ABOUT THIS TASK: The data must be copied over exactly and in full.

MATERIAL PROVIDED:
______________________________
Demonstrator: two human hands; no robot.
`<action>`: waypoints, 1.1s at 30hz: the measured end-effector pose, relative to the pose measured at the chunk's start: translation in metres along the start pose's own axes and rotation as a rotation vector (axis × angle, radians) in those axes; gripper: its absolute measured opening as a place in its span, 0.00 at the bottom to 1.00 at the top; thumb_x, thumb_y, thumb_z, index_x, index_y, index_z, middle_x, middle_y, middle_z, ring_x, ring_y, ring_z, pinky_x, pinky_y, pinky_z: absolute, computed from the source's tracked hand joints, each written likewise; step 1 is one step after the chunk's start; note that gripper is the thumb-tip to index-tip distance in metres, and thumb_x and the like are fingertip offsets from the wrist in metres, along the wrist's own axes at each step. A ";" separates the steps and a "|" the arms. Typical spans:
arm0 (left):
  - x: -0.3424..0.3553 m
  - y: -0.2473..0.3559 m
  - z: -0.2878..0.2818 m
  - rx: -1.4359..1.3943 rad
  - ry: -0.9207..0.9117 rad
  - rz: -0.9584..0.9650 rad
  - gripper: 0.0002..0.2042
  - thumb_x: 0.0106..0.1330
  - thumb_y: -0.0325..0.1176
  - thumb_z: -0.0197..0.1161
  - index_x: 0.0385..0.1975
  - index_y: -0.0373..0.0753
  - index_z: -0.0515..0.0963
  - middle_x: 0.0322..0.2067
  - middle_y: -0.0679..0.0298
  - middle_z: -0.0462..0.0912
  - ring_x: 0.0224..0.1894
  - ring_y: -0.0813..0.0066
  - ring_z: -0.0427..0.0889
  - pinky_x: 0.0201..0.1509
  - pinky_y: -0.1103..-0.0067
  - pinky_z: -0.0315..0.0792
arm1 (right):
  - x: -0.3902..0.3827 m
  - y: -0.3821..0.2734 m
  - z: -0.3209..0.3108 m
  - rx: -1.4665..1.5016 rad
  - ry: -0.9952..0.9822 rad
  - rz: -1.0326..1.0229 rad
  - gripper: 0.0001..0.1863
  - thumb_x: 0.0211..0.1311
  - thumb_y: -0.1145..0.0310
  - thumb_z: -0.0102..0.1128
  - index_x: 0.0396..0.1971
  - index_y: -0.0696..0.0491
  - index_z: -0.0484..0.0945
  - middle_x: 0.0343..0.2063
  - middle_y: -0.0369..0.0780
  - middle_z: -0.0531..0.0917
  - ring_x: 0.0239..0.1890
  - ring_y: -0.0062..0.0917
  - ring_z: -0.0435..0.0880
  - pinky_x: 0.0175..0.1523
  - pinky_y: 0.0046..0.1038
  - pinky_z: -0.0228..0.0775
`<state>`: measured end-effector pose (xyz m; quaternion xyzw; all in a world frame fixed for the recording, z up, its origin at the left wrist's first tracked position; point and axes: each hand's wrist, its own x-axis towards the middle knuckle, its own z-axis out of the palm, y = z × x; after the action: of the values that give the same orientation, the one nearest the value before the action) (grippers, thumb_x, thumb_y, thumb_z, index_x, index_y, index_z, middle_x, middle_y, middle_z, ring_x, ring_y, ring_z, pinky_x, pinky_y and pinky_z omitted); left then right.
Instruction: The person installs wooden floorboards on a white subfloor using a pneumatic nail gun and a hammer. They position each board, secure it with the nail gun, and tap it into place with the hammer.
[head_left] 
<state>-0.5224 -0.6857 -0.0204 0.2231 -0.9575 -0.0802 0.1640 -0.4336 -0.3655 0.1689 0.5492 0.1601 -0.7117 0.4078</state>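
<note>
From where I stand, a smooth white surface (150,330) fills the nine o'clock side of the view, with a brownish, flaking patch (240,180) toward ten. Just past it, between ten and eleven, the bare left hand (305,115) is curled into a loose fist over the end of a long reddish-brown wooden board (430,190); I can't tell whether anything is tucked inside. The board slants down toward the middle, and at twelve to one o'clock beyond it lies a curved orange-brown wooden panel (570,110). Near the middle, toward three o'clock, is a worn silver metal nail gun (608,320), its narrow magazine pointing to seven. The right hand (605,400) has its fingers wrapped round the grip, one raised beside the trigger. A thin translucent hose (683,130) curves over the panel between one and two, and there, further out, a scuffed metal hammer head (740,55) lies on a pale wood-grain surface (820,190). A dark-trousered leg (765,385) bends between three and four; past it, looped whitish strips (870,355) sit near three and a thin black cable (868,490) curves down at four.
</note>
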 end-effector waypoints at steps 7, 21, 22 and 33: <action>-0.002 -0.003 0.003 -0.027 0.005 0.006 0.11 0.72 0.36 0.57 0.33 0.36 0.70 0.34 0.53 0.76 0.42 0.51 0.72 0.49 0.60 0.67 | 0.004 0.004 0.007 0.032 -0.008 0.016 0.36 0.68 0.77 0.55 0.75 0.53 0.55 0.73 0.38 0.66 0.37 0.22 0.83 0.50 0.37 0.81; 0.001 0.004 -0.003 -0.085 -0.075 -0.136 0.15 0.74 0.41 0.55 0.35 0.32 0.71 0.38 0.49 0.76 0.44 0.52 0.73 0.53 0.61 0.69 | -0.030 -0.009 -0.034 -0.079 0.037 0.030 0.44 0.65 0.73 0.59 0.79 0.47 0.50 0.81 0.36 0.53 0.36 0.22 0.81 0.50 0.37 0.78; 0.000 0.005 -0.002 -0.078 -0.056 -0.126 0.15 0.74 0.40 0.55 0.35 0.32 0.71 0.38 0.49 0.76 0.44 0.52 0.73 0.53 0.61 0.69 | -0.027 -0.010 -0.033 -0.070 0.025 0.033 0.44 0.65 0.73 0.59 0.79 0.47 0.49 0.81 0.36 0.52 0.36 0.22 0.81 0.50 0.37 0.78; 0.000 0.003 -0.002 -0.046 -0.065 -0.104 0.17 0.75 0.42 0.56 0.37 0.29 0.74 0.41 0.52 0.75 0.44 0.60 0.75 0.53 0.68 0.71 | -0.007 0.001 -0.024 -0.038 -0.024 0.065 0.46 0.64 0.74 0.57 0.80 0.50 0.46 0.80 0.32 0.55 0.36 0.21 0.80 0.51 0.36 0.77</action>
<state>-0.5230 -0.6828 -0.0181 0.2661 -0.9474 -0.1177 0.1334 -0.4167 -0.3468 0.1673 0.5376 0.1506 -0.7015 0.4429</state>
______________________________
TASK RESULT:
Demonstrator: two human hands; no robot.
`<action>`: waypoints, 1.1s at 30hz: the measured end-effector pose, relative to the pose measured at the chunk's start: translation in metres along the start pose's own axes and rotation as a rotation vector (axis × angle, radians) in those axes; gripper: its absolute measured opening as a place in its span, 0.00 at the bottom to 1.00 at the top; thumb_x, thumb_y, thumb_z, index_x, index_y, index_z, middle_x, middle_y, middle_z, ring_x, ring_y, ring_z, pinky_x, pinky_y, pinky_z: absolute, computed from the source's tracked hand joints, each written likewise; step 1 is one step after the chunk's start; note that gripper is the thumb-tip to index-tip distance in metres, and thumb_x and the like are fingertip offsets from the wrist in metres, along the wrist's own axes at each step. A ";" separates the steps and a "|" the arms. Typical spans:
arm0 (left):
  - x: -0.3424..0.3553 m
  - y: -0.2473..0.3559 m
  - z: -0.2878..0.2818 m
  - rx: -1.4359..1.3943 rad
  - ry: -0.9207..0.9117 rad
  - rz: -0.9584..0.9650 rad
  - gripper: 0.0002..0.2042
  - thumb_x: 0.0106..0.1330
  - thumb_y: -0.0325..0.1176
  - thumb_z: -0.0197..0.1161
  - index_x: 0.0385..0.1975
  - index_y: -0.0373..0.0753
  - index_z: -0.0515..0.0963
  - middle_x: 0.0322..0.2067
  - middle_y: -0.0679..0.0298
  - middle_z: -0.0462..0.0912
  - ring_x: 0.0224..0.1894
  - ring_y: -0.0813..0.0066
  - ring_z: -0.0427..0.0889
  - pinky_x: 0.0201..0.1509
  - pinky_y: -0.1103..-0.0067
  - pinky_z: -0.0315..0.0792
arm1 (right):
  - x: -0.3902..0.3827 m
  - y: -0.3821..0.2734 m
  - z: -0.3209..0.3108 m
  - rx: -1.4665..1.5016 rad
  - ry: -0.9952..0.9822 rad
  - rz: -1.0326..1.0229 rad
  - gripper: 0.0001..0.1863
  - thumb_x: 0.0211..0.1311
  - thumb_y: -0.1145..0.0310
  - thumb_z: -0.0102..0.1128
  - index_x: 0.0396..0.1971
  - index_y: -0.0696..0.0491
  - index_z: -0.0484..0.0945
  - middle_x: 0.0343..0.2063
  - middle_y: -0.0369..0.0780
  - middle_z: -0.0531..0.0917
  - ring_x: 0.0239..0.1890
  - ring_y: -0.0062..0.0917
  - ring_z: -0.0435..0.0880
  - pinky_x: 0.0175..0.1523
  - pinky_y: 0.0046..0.1038
  - pinky_z: -0.0228..0.0775
`<state>`: measured end-effector pose (xyz m; quaternion xyzw; all in a world frame fixed for the recording, z up, its origin at the left wrist's first tracked position; point and axes: each hand's wrist, its own x-axis towards the middle knuckle, its own z-axis out of the palm, y = z × x; after the action: of the values that give the same orientation, the one nearest the value before the action) (grippers, thumb_x, thumb_y, thumb_z, index_x, index_y, index_z, middle_x, middle_y, middle_z, ring_x, ring_y, ring_z, pinky_x, pinky_y and pinky_z omitted); left then right.
Instruction: The person installs wooden floorboards on a white subfloor using a pneumatic nail gun and a hammer. They position each board, secure it with the nail gun, and tap it into place with the hammer.
[head_left] 
<state>-0.5224 -0.6857 -0.0204 0.2231 -0.9575 -0.0802 0.1640 -0.4336 -0.3655 0.1689 0.5492 0.1601 -0.7117 0.4078</state>
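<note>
From where I stand, a smooth white surface (150,330) fills the nine o'clock side of the view, with a brownish, flaking patch (240,180) toward ten. Just past it, between ten and eleven, the bare left hand (305,115) is curled into a loose fist over the end of a long reddish-brown wooden board (430,190); I can't tell whether anything is tucked inside. The board slants down toward the middle, and at twelve to one o'clock beyond it lies a curved orange-brown wooden panel (570,110). Near the middle, toward three o'clock, is a worn silver metal nail gun (608,320), its narrow magazine pointing to seven. The right hand (605,400) has its fingers wrapped round the grip, one raised beside the trigger. A thin translucent hose (683,130) curves over the panel between one and two, and there, further out, a scuffed metal hammer head (740,55) lies on a pale wood-grain surface (820,190). A dark-trousered leg (765,385) bends between three and four; past it, looped whitish strips (870,355) sit near three and a thin black cable (868,490) curves down at four.
</note>
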 end-effector waypoints at steps 7, 21, 22 and 33: <action>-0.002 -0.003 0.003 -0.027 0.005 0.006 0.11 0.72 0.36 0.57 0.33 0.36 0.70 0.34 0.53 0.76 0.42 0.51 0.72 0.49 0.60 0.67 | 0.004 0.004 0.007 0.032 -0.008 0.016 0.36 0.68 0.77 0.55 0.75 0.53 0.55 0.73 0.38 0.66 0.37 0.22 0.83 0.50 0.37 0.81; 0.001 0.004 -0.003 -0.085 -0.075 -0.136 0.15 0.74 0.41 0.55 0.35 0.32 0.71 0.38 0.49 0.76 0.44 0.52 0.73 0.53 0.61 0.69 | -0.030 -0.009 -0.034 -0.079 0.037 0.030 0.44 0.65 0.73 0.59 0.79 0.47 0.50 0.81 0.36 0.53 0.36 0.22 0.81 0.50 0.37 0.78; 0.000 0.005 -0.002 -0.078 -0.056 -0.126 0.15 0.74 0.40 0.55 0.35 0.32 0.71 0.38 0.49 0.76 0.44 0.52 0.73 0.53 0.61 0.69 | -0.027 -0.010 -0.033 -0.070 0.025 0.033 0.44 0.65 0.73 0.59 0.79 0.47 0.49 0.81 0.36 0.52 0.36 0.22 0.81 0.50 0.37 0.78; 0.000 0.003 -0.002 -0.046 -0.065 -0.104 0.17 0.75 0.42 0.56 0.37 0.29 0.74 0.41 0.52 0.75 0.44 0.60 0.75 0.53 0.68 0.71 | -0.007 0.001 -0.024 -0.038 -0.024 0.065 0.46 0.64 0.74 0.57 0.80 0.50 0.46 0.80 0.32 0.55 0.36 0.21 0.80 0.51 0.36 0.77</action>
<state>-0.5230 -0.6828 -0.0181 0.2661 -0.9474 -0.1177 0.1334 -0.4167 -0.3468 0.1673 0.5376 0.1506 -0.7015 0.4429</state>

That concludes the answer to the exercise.